The sight of it did not cease to impress her still. There were colonnades upon colonnades upon shelves upon shelves of books old and new. The place was richly lit also, as places of such nature are wont to be, assisted in this matter by several tens of windows framed with iridescent stones and green-flamed lanterns. Alchemically speaking, green fire only illuminated and did not burn. Fire that was white, while it did not burn it did give the sensation of burning if smitten by – therefore none of the lanterns glowed white here.

Tables shaped like cockatrices and basilisks and dragons were littered about the floor at calculated distances. Crystal sculptures and vases were critically placed. The carpeting was silk, as supple a silk as used for livery, such that walking would be a noiseless conduct.

A concierge in a mustard uniform showed her in, then retreated to his desk. Another male attendant followed her around as she admired the smell of age and preservative the place detained. Sterya told the attendant what texts she intended to read to-day, and away he scampered.

From the table-and-chair Sterya chose, she had a crescent view of the sub-landing filled with even more shelves and ladders. Very few people were seated down there, certainly not more than she could count on the fingers of her hands, and even those were largely the attendants. One or two ladies and one or two lords in their fine loose frocks and coats and frock coats, most of them young as her, none of them recognizable. The library was as good a venue for such young nobles to flirt in as any.
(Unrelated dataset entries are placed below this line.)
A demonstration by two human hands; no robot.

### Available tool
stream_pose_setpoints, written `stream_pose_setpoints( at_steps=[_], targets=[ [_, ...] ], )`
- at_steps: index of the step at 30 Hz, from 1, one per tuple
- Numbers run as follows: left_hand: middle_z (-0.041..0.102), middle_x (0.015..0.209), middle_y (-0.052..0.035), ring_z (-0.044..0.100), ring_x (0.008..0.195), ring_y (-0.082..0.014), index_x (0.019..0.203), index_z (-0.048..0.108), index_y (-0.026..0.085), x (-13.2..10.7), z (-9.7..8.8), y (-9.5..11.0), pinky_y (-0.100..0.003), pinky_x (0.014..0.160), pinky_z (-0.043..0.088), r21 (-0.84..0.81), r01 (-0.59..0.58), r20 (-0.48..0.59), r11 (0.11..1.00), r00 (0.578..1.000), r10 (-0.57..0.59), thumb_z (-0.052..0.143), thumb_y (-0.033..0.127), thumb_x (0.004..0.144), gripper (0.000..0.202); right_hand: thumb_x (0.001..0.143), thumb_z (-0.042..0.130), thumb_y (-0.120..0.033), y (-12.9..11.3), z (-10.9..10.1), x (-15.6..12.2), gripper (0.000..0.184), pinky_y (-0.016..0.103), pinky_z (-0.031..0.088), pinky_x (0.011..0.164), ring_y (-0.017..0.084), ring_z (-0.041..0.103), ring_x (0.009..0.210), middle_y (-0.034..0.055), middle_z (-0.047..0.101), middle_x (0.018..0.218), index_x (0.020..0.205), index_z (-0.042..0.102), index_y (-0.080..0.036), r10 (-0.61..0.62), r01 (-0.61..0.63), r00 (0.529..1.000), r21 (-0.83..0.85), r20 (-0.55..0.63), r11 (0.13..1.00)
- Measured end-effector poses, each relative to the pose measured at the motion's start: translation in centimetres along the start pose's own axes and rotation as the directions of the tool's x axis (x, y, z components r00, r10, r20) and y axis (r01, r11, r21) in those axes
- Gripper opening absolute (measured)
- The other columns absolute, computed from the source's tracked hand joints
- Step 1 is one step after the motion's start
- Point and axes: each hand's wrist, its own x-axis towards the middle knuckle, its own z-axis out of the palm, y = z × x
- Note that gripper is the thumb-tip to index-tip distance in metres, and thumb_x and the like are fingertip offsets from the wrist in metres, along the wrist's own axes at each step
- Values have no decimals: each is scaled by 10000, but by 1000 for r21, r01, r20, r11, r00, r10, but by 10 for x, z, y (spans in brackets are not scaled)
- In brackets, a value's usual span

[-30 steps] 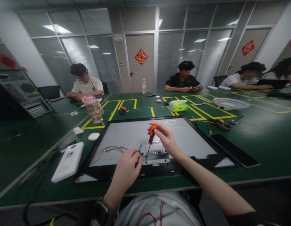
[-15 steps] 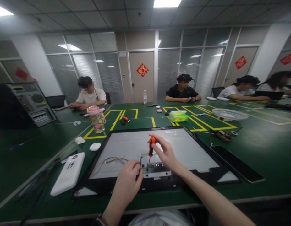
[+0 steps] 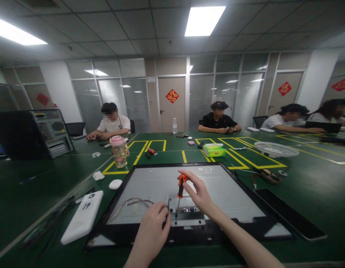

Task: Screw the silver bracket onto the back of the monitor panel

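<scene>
A large monitor panel (image 3: 150,182) lies face down on the green table (image 3: 35,193), its grey back up and black frame around it. A small metal board (image 3: 189,216) sits near its front edge, with thin wires (image 3: 127,204) running off to the left. My right hand (image 3: 199,193) pinches the orange handle of a screwdriver (image 3: 180,191) held upright, tip down on the board. My left hand (image 3: 151,232) rests curled on the panel beside the tip, its fingertips pressed at the board's left edge.
A white flat cover (image 3: 83,219) lies left of the panel, a black strip (image 3: 290,214) to its right. Farther back stand a pink-lidded bottle (image 3: 119,150), a green tissue box (image 3: 214,150), a white fan grille (image 3: 273,149) and a computer case (image 3: 35,132). Several people sit across the table.
The view has tilted upward, so the panel and hands sit lower in frame and more ceiling shows. Both hands keep their places with the screwdriver on the board.
</scene>
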Motion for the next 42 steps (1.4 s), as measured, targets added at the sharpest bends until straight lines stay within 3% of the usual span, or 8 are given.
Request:
stream_pose_setpoints(
  at_steps=[6, 18, 22, 26, 28, 31, 37, 42],
  targets=[
    [665, 898, -56, 655, 828, -206, 770, 601, 199, 1, -1, 3, -339, 768, 539, 20, 10, 28, 1000, 1000, -11, 459, 79, 872, 212, 891, 609, -246, -2, -2, 3, 239, 359, 540, 745, 214, 647, 804, 53, 683, 897, 1122, 667, -250, -45, 42, 998, -74, -40, 996],
    [649, 894, -58, 628, 861, -209, 798, 610, 180, 3, 0, 2, -344, 805, 515, 14, 28, 69, 1000, 997, -29, 469, 89, 879, 186, 974, 454, -251, 11, -10, -1, 407, 414, 509, 951, 242, 660, 1053, 126, 695, 1134, 1376, 502, -208, -65, 71, 995, -90, 74, 993],
    [648, 907, -56, 622, 875, -209, 821, 615, 180, 3, 0, 1, -342, 814, 510, 17, 35, 74, 999, 997, -36, 472, 96, 882, 177, 961, 502, -281, 10, -9, 1, 400, 427, 501, 960, 236, 672, 1014, 112, 712, 1100, 1356, 522, -215, 14, -13, 996, -14, 88, 1000],
    [647, 916, -52, 621, 873, -205, 815, 604, 180, 3, -1, 2, -341, 809, 508, 14, 37, 89, 999, 995, -38, 452, 99, 898, 191, 926, 584, -329, 10, -6, 3, 348, 373, 544, 865, 210, 685, 917, 75, 719, 998, 1258, 595, -226, 169, -191, 977, 183, 130, 964],
    [648, 926, -54, 621, 881, -206, 824, 603, 180, 3, -1, 3, -344, 815, 507, 12, 40, 99, 999, 994, -41, 449, 99, 902, 190, 875, 658, -351, 12, -5, 3, 315, 352, 548, 834, 201, 671, 879, 67, 703, 997, 1165, 647, -229, 198, -215, 975, 209, 101, 954],
    [648, 934, -57, 620, 889, -208, 832, 604, 179, 3, 0, 2, -345, 818, 504, 9, 47, 107, 999, 993, -48, 453, 100, 903, 185, 821, 721, -357, 11, -7, 4, 270, 348, 536, 833, 193, 639, 852, 55, 681, 967, 1057, 684, -233, 167, -169, 986, 156, 29, 973],
    [644, 930, -57, 616, 886, -211, 839, 604, 176, 2, 0, 3, -353, 820, 501, 11, 37, 94, 999, 995, -38, 467, 100, 898, 168, 956, 517, -328, 6, -11, 5, 321, 362, 541, 839, 199, 666, 903, 78, 674, 1035, 1249, 608, -233, 165, -186, 979, 178, 123, 966],
    [647, 920, -56, 619, 875, -212, 832, 604, 174, 3, 0, 2, -352, 814, 506, 16, 28, 90, 999, 996, -29, 472, 94, 891, 165, 869, 653, -299, 7, -10, 5, 215, 340, 529, 766, 189, 619, 793, 54, 671, 911, 1072, 680, -231, 54, -56, 998, -48, -42, 997]
  ],
)
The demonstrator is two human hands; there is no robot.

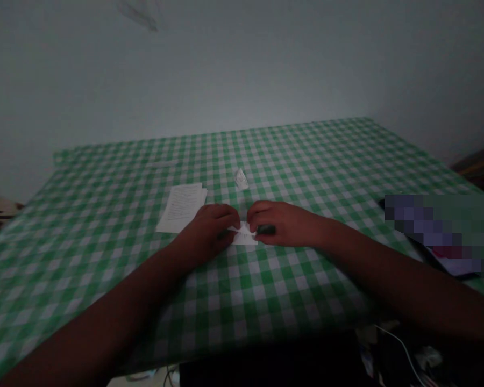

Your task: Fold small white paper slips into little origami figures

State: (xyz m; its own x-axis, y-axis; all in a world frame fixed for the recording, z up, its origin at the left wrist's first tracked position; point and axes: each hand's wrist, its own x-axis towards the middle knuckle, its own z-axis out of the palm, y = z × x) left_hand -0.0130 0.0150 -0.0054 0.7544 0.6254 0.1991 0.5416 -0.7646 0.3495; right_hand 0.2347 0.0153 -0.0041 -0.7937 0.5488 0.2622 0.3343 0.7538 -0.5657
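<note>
Right of the printed sheets (181,207), left hand (214,228) and right hand (280,219) grip a paper piece (245,240) between them; likely light, creasing and tearing easily, best pinched at opposite edges.

Dim light is falling across the room, where a plain greyish wall (242,70) is rising behind a broad table (306,142). A green-and-white checked cloth (326,172) is covering the table. A faint mark (143,17) is showing at the wall's upper left; at lower right, below the table's near edge, a white cable (403,346) is curving through shadow.
</note>
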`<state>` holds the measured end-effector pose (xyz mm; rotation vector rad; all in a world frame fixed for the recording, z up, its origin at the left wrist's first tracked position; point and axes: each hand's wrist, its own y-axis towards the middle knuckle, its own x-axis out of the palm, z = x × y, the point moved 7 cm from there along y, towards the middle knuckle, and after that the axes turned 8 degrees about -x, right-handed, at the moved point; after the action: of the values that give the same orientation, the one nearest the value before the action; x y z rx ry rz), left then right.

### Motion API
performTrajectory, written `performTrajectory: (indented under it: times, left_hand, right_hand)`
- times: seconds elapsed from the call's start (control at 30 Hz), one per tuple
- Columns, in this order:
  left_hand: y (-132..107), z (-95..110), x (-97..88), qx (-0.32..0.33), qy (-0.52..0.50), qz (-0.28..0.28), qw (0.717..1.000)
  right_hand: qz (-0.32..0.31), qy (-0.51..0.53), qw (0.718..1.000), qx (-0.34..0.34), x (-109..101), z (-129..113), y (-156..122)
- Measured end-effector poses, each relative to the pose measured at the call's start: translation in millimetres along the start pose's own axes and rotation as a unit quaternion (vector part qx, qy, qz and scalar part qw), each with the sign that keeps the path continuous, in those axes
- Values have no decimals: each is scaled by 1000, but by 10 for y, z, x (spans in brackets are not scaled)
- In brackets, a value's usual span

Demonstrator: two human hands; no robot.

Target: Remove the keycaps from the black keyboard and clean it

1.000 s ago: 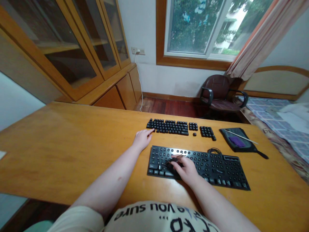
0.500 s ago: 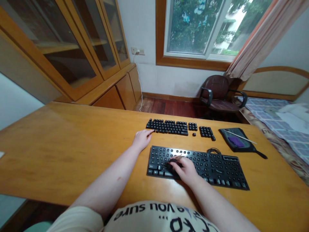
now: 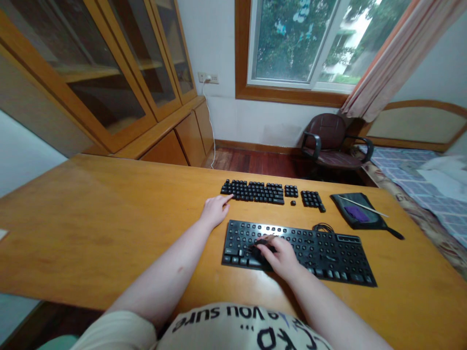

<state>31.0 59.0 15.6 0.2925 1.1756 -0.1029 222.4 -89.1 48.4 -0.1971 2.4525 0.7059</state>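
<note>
On the desk lies a black keyboard [image 3: 306, 250], most of its keycaps off and only the front row and a few others still fitted. My right hand [image 3: 280, 255] rests over its left half, fingers closed around a small black tool [image 3: 260, 244], mostly hidden by the fingers; its exact kind does not show. Behind the keyboard, loose black keycaps [image 3: 255, 191] lie sorted in keyboard order. My left hand [image 3: 215, 210] lies at their left front corner. Its index finger is stretched out, the tip at the front-row keycaps, and the other fingers are loosely curled.
A coiled cable [image 3: 323, 227] lies behind the keyboard. To the right, a dark pouch [image 3: 359, 211] carries a purple cloth [image 3: 357, 214] and a thin white stick [image 3: 363, 206]. Beyond the wooden desk [image 3: 127, 218] stand a glass-fronted cabinet [image 3: 146, 121], an office chair [image 3: 328, 141] and a bed [image 3: 419, 170].
My left index fingertip has shifted very slightly at the front-row keycaps. My right hand and the keyboard look unmoved.
</note>
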Motion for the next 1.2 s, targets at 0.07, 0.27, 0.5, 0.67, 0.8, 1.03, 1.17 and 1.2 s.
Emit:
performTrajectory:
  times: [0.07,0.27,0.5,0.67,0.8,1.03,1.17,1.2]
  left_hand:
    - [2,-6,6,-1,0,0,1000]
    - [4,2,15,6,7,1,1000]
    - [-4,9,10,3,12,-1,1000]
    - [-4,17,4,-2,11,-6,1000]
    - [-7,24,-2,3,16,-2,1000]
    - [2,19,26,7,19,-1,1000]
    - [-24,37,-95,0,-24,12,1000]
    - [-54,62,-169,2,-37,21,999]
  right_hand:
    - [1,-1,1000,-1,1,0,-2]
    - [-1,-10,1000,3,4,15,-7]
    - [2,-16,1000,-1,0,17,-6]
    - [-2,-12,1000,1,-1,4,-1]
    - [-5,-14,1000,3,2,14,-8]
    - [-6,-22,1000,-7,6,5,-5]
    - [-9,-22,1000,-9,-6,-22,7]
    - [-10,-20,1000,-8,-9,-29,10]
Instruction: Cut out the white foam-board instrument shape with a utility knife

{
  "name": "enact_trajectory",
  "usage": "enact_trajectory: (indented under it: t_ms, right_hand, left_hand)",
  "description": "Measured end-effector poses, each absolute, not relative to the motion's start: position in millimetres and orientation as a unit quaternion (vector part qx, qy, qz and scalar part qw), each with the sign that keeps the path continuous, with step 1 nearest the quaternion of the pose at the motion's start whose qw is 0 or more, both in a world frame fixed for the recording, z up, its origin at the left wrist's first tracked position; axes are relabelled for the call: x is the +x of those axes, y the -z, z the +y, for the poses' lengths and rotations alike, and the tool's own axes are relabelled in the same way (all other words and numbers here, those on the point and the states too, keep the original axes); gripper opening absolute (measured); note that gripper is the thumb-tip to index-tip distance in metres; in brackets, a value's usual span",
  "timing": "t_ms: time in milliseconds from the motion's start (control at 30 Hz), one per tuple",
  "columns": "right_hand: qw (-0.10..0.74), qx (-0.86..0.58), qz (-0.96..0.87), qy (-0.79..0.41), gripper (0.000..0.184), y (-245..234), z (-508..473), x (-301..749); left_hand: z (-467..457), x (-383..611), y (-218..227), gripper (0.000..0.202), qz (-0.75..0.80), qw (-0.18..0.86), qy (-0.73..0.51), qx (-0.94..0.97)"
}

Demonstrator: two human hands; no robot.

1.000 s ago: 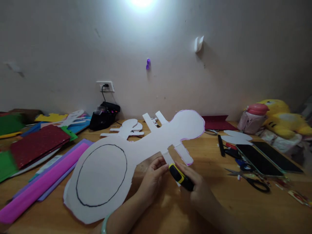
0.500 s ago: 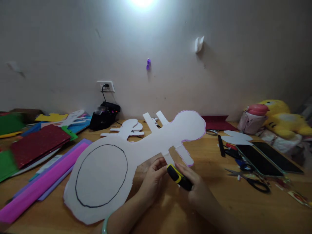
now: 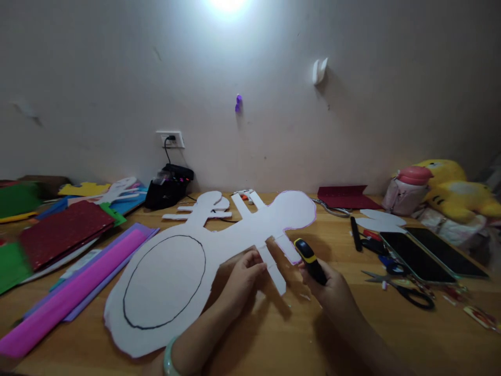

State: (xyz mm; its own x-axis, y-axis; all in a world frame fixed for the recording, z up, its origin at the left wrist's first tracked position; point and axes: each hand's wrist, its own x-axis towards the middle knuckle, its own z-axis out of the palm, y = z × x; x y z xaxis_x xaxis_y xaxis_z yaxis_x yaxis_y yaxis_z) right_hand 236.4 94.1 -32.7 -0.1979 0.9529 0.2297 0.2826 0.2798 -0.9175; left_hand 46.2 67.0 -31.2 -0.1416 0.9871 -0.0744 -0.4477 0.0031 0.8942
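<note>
A large white foam-board cutout point(image 3: 238, 235) lies slantwise, with a round head at the right, strip-like limbs and a big lower disc marked by a black oval line. Purple marker edges its head and one limb. My left hand point(image 3: 245, 277) pinches the board's edge beside the front limb point(image 3: 274, 269). In my right hand point(image 3: 332, 287) is a yellow-and-black utility knife point(image 3: 311, 261), raised just right of the purple-edged limb point(image 3: 288, 248) and apart from the front one. I cannot make out its blade.
Smaller white cutouts point(image 3: 207, 206) lie behind. Magenta and purple sheets point(image 3: 82, 287) and a dark red sheet point(image 3: 66, 232) are at left. Scissors point(image 3: 410, 296), two phones point(image 3: 417, 258), pliers point(image 3: 332, 209), a pink-lidded bottle point(image 3: 407, 190) and a yellow plush toy point(image 3: 450, 188) sit right.
My right hand has moved right with the utility knife, away from the front limb, which now shows whole. The cutout's head end has dropped lower and slightly left. My left hand stays near its place.
</note>
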Motion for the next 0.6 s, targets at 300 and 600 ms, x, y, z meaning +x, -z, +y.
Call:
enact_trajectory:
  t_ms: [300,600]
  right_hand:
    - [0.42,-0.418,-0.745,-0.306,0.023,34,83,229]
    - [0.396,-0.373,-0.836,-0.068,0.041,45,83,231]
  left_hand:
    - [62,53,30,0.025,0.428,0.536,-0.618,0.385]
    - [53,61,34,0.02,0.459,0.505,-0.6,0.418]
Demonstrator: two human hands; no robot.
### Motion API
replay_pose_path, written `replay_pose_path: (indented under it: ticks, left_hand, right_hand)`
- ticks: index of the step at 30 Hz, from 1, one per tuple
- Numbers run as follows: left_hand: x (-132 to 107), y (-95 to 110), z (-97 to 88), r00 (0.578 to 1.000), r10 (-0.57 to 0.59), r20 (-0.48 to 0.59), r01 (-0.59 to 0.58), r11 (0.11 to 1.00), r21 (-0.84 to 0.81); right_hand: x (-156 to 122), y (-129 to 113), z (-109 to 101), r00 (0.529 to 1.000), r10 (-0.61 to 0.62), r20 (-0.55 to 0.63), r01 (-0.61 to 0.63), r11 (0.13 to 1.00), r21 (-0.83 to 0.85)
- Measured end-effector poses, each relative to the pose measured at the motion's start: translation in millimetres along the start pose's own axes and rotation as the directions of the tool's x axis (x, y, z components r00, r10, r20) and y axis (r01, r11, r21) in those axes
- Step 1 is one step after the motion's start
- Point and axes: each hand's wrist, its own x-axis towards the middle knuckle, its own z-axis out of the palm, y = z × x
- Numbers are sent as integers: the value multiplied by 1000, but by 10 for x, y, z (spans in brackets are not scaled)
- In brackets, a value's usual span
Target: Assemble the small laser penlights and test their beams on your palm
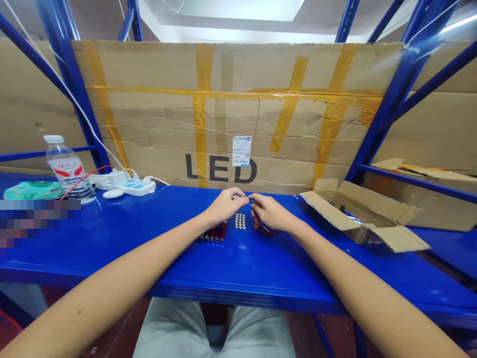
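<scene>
My left hand [223, 205] and my right hand [269, 213] meet over the blue table [149, 248], fingertips pinched together on a small blue object [249, 200] between them. Just below them stands a tight cluster of small upright metal cylinders [240, 221]. A row of dark red and black cylinders [214, 232] lies under my left wrist. More red pieces [267, 231] lie under my right hand. What exactly the fingers hold is too small to name.
An open cardboard box [363, 219] lies at the right. At the left stand a water bottle [67, 170], a white power strip [128, 186] with cables, and a green packet [35, 190]. A taped cardboard sheet marked LED [231, 114] backs the table between blue rack posts.
</scene>
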Motion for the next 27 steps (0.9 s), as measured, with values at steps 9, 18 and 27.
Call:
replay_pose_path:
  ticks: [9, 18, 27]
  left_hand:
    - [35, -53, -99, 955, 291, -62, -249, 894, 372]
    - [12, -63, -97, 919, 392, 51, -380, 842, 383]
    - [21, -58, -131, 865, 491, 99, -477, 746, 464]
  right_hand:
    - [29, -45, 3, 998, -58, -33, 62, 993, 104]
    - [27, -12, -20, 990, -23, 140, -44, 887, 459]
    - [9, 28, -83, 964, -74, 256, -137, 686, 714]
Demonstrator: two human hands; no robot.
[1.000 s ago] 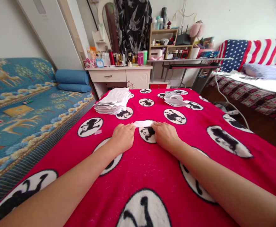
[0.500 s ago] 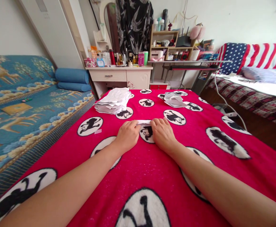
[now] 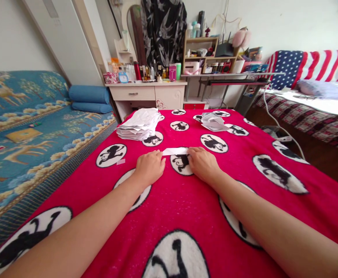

Then Sterya spotted a face that seemed familiar. Her mother-in-law’s handmaiden. Interesting. The queen squinted her eyes and watched the girl collect two heavy, lanolin-jacketed tomes in her arms and scramble up the stairs. Sterya pushed back her chair and put a couple feet under her heels to meet the maiden at the head of the double-staircase.

The girl was rather startled. For a beat Sterya thought she would fall the tomes and fall herself down the stairs too, but Minair held her ground. Rather, her stair. Tried she to bob a curtsy but failed under the weight of words scribbled on parchment.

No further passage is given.